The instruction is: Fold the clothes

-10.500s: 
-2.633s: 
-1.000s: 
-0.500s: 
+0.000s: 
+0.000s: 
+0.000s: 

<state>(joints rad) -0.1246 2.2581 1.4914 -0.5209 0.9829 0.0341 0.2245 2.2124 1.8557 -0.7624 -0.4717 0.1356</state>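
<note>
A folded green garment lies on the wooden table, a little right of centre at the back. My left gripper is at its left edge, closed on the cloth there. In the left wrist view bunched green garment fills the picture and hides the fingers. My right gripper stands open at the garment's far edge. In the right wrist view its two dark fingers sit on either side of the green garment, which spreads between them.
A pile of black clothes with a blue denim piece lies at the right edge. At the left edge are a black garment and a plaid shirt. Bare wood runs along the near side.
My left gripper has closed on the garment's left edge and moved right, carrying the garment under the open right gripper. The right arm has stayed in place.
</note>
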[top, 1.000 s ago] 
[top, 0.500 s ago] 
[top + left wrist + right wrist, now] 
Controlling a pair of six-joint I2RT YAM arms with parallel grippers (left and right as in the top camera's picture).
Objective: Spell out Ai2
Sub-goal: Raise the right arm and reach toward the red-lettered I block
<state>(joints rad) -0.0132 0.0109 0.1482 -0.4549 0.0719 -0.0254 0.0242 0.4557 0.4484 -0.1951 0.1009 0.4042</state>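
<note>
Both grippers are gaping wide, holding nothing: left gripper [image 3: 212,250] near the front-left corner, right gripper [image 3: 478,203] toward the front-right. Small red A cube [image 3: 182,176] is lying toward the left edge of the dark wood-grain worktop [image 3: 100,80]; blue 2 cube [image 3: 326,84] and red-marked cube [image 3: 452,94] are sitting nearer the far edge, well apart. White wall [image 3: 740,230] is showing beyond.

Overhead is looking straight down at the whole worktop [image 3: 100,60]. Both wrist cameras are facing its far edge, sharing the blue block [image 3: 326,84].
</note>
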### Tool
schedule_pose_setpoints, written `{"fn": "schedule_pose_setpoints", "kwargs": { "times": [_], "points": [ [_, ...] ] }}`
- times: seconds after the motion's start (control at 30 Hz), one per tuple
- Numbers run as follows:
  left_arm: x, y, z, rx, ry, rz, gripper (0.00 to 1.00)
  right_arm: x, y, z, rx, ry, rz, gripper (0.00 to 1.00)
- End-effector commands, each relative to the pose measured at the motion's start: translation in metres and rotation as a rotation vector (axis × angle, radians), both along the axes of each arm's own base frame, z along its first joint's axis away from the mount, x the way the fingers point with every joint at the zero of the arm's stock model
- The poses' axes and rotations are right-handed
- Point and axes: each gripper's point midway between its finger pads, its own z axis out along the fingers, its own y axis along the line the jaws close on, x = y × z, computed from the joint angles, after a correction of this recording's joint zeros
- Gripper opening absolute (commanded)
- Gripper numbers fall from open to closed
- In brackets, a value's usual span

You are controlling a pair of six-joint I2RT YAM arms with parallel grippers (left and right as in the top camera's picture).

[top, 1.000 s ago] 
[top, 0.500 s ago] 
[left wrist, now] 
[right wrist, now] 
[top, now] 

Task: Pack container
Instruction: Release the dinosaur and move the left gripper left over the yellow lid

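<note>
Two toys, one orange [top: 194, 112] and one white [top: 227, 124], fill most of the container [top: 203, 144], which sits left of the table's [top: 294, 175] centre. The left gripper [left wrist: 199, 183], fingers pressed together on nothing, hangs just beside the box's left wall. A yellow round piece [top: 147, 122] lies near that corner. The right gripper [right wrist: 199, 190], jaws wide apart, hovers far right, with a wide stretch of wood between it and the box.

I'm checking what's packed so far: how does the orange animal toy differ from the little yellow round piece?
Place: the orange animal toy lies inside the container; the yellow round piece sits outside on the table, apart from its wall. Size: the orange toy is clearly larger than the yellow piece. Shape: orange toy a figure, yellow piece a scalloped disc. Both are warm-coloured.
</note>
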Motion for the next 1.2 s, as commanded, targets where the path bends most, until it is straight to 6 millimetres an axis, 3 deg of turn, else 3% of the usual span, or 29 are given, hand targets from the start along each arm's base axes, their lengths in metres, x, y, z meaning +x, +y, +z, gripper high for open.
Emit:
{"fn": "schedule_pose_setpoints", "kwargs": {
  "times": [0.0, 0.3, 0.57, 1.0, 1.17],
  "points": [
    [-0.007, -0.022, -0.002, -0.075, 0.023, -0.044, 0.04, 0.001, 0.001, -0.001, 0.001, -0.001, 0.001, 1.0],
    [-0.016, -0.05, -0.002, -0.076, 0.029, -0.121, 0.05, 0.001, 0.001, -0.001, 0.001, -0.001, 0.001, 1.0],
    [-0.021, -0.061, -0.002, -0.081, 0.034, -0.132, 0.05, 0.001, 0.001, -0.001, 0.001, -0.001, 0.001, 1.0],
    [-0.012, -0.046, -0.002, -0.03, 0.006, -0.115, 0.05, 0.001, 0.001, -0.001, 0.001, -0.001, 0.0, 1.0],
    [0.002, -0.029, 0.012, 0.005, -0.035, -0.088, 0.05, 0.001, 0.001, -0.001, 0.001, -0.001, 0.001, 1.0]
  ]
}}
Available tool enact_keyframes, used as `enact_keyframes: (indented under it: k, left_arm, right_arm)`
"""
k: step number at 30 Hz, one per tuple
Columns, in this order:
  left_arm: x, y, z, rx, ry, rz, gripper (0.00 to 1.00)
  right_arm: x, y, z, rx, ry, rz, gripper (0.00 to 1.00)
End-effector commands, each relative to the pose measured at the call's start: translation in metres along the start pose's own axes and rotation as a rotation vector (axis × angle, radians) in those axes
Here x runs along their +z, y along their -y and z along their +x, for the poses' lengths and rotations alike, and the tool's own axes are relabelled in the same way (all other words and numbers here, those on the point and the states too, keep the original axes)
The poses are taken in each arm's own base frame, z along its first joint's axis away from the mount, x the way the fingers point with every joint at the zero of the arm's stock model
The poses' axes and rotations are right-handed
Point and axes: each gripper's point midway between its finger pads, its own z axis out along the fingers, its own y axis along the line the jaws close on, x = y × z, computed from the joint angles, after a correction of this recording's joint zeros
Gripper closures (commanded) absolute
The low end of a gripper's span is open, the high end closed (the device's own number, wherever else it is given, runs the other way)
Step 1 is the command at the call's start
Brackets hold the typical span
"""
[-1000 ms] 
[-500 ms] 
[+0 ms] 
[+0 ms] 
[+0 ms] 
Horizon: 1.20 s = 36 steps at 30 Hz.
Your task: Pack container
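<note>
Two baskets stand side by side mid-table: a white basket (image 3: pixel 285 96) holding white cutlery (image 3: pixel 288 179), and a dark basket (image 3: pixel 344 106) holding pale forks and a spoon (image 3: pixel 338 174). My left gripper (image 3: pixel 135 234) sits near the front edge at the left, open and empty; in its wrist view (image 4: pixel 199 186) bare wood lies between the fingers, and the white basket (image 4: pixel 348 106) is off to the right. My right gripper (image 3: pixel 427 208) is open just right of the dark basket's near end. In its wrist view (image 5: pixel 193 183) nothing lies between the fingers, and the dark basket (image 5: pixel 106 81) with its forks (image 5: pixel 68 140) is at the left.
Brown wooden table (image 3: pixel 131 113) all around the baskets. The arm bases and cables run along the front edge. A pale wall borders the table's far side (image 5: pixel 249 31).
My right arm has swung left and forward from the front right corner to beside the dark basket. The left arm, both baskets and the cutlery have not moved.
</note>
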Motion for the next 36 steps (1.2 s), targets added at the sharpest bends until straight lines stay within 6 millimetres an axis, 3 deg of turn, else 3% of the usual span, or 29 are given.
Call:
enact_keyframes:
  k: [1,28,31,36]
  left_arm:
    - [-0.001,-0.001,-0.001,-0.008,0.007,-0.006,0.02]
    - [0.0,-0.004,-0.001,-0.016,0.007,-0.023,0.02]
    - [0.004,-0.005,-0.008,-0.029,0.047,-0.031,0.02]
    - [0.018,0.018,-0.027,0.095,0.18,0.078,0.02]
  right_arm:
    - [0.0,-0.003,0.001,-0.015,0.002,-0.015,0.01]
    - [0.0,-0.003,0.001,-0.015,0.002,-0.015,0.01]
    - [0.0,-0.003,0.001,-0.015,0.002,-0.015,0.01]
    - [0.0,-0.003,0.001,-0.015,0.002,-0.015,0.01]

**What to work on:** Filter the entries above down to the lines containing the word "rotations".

**Task output:**
- The poses' axes and rotations are right-handed
Here x runs along their +z, y along their -y and z along their +x, for the poses' lengths and rotations alike, and the tool's own axes are relabelled in the same way (all other words and numbers here, those on the point and the states too, keep the original axes)
The poses' axes and rotations are right-handed

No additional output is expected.